The party leader has also said he will retain policies introduced by the Progressive Conservative government, including a 50 per cent provincial property tax rebate and continue adjusting income tax brackets in step with inflation. Short of offering a fully costed platform, Kinew has said he will stick with the spending plan outlined in the 2023 provincial budget.
Yet, it’s difficult to see how the party’s laundry list of ambitious promises — many of which seek to maintain Tory tax cuts while also reversing Tory funding cuts — will square with the existing budget. Logic would dictate that something’s gotta give.
Manitobans have no shortage of issues to vote on: cost of living, crime, education, infrastructure, climate change and a crumbling health-care system, to name a few. While PC leader Heather Stefanson is fighting to right her party’s track record of austerity on these files, Kinew is fighting to appeal to the discontented masses — practical pledges be damned.
There isn’t a magic bullet for the myriad complex issues facing the province and there is a limit to what can be accomplished in a four-year-term. Voters know this. Campaigning politicians know this.
Still, modern politics are rife with examples of over-promising on the trail and under-delivering in office. There seems to be a shared understanding from both sides of the ballot box that this kind of behaviour is par for the political course.

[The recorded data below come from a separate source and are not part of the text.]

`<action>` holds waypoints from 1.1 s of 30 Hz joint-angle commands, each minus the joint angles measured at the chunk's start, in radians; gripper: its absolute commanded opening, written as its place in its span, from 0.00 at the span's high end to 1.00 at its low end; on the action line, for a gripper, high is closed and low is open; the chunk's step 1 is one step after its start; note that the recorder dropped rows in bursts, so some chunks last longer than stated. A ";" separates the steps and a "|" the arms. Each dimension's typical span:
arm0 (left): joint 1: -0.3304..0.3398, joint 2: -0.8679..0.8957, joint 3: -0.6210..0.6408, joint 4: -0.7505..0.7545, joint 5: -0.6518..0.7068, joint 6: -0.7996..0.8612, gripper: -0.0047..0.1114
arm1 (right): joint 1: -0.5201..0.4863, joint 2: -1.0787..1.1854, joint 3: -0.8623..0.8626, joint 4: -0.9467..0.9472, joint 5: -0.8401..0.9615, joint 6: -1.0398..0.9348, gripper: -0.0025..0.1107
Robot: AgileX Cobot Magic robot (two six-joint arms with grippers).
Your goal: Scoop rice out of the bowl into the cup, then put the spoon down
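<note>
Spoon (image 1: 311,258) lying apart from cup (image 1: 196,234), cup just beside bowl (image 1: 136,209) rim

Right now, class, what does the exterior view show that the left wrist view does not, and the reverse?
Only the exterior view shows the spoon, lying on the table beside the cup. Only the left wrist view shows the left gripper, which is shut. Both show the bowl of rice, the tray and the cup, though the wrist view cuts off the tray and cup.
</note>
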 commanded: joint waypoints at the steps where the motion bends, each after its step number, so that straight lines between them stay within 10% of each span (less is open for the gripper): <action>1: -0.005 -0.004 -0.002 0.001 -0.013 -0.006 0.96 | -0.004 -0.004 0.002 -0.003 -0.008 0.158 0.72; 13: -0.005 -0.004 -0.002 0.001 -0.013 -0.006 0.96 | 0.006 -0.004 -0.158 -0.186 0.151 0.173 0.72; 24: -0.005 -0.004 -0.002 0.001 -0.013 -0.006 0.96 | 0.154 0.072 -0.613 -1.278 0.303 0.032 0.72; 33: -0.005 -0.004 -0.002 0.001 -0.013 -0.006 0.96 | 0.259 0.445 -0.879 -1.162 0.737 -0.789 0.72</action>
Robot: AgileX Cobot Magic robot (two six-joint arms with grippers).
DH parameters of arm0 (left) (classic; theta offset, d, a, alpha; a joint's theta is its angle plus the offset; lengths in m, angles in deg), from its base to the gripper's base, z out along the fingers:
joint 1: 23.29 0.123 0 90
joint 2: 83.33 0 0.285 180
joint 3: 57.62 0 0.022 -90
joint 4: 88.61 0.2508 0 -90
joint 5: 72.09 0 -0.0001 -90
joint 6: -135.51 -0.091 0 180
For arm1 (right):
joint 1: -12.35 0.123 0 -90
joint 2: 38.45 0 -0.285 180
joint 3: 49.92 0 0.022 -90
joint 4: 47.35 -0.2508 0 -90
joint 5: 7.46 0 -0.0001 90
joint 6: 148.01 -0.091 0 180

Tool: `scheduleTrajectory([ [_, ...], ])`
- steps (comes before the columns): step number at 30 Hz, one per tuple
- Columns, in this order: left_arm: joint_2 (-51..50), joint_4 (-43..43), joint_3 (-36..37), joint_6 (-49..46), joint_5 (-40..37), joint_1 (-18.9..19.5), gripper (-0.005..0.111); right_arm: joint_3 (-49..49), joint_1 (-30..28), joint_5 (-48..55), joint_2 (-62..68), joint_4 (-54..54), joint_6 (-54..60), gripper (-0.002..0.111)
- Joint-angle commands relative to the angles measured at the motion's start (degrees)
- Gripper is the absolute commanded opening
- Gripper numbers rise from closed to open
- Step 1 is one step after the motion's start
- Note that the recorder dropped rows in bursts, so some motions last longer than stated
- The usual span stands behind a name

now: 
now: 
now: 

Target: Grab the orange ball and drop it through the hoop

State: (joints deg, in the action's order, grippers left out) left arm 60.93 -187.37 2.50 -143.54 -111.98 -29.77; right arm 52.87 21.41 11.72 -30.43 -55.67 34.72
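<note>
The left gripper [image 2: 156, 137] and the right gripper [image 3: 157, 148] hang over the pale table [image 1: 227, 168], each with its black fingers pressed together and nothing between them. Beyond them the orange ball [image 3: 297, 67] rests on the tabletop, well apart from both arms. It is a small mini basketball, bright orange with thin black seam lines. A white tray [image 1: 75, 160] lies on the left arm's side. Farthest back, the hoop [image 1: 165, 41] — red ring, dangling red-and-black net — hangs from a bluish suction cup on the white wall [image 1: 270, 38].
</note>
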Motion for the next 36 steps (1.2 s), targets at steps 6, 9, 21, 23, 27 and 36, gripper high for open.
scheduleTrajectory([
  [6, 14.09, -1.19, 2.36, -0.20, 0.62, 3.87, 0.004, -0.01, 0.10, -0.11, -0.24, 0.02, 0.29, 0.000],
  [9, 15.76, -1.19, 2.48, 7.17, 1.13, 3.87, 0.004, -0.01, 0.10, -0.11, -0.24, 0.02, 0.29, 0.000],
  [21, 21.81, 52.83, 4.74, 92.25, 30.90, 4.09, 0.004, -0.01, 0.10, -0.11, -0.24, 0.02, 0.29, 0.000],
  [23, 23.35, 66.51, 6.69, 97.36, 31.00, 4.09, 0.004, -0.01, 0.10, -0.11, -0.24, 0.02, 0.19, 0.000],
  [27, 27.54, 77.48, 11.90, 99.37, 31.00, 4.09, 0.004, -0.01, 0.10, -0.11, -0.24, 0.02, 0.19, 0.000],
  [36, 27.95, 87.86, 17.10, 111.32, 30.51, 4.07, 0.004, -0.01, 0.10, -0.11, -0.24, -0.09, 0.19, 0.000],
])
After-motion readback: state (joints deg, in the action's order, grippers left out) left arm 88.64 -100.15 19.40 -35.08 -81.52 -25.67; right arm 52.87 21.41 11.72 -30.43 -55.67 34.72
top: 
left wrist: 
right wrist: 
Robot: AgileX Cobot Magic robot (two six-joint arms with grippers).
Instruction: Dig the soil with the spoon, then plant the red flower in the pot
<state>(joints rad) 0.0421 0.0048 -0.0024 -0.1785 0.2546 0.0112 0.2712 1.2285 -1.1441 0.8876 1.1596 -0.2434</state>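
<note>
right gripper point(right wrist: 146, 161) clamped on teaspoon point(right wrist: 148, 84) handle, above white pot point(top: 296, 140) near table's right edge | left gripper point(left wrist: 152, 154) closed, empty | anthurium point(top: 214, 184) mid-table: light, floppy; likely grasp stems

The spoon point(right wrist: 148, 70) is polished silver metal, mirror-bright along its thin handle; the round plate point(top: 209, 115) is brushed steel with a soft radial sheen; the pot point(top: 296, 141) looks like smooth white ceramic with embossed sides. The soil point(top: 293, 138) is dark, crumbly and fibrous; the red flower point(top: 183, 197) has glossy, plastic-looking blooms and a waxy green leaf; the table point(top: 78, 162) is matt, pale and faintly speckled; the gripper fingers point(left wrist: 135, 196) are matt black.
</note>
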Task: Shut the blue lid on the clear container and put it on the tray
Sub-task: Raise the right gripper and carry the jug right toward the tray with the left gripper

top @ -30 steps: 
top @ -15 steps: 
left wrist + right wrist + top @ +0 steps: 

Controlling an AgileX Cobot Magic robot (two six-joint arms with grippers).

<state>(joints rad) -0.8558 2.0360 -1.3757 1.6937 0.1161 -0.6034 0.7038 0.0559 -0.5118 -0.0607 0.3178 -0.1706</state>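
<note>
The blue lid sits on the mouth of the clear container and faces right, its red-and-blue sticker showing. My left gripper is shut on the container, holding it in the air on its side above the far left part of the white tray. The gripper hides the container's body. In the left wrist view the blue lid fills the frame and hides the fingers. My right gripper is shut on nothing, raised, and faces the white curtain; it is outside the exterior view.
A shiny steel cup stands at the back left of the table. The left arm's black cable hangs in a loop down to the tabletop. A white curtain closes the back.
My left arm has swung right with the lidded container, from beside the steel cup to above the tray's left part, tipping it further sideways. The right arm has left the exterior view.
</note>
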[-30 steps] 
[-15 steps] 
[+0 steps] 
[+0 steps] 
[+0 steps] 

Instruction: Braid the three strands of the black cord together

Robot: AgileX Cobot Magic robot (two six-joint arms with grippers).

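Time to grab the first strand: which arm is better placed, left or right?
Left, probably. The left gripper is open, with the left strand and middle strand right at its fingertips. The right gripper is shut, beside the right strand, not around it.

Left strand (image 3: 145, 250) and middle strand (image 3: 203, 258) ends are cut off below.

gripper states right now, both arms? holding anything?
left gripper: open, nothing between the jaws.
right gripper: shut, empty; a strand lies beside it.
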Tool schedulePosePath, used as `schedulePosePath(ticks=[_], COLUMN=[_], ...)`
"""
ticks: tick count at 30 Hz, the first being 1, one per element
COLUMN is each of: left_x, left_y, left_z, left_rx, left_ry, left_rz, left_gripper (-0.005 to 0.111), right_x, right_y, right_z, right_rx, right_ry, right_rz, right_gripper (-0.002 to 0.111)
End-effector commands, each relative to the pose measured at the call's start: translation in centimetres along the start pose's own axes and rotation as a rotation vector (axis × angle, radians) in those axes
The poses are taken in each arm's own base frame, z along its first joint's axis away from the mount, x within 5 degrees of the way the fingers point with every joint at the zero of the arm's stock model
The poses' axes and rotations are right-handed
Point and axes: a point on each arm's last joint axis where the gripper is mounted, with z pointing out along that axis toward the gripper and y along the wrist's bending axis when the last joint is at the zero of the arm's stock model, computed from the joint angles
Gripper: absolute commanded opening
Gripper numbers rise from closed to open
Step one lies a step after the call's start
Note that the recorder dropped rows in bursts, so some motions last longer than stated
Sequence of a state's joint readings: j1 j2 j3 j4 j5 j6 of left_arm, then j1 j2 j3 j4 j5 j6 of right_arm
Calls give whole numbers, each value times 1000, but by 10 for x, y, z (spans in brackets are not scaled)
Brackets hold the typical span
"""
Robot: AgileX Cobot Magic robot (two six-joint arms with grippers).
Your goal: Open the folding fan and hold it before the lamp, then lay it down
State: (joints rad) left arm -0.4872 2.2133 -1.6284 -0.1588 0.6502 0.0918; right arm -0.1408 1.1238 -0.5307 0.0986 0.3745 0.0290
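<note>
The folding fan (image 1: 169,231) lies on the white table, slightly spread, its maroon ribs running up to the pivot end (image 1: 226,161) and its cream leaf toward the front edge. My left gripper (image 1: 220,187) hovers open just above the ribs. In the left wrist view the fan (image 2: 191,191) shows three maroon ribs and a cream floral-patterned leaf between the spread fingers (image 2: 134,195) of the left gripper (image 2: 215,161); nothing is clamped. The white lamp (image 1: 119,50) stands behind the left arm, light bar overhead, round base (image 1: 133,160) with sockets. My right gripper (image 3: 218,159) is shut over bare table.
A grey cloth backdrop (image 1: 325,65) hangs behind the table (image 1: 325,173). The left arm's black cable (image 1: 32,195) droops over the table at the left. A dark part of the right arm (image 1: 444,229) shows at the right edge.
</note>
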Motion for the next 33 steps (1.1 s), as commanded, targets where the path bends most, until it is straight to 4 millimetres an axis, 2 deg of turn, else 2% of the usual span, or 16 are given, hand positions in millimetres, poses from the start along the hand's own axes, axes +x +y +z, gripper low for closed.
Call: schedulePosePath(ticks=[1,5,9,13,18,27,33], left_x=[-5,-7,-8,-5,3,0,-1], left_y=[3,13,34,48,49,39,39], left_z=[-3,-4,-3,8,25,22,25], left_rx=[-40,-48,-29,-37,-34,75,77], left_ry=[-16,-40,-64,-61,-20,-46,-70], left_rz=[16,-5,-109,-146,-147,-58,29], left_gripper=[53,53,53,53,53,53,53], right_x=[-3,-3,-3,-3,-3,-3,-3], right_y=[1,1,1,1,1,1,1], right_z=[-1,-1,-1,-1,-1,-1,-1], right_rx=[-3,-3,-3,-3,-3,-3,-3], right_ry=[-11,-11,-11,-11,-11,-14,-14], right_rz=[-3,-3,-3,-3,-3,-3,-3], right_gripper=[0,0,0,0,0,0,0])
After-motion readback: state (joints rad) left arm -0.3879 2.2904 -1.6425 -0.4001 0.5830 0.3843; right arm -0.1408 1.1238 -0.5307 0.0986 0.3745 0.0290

Winnipeg’s last mayoral election was a rare outlier. Winnipeg Mayor Scott Gillingham ultimately beat out his opponents with a transparent, measured approach to civic issues. He provided voters with a fully costed platform that outlined feasible solutions to local problems within the city’s tight budget. The two-time city councillor pulled no punches about the financial state of affairs at City Hall and even promised to raise taxes.
While it was a politically bland approach, it respected the laws of reality. Gillingham’s win — albeit by a small margin and with the lowest voter turnout in the last two decades — indicated an appetite for honesty and moderation.
It’s unlikely a similar strategy would fly provincially. Recent polls have the NDPs and PCs virtually neck-and-neck a month out from the vote, making every issue a possibly defining one.
Aside from a flurry of new funding announcements ahead of the pre-election blackout period, Stefanson and the PCs have been relatively silent when compared to the NDPs. The Liberals have thus far occupied the middle ground, rolling out a handful of platform promises in August.
Kinew has come out of the gates swinging. Whether he possesses the necessary follow-through is for voters to decide.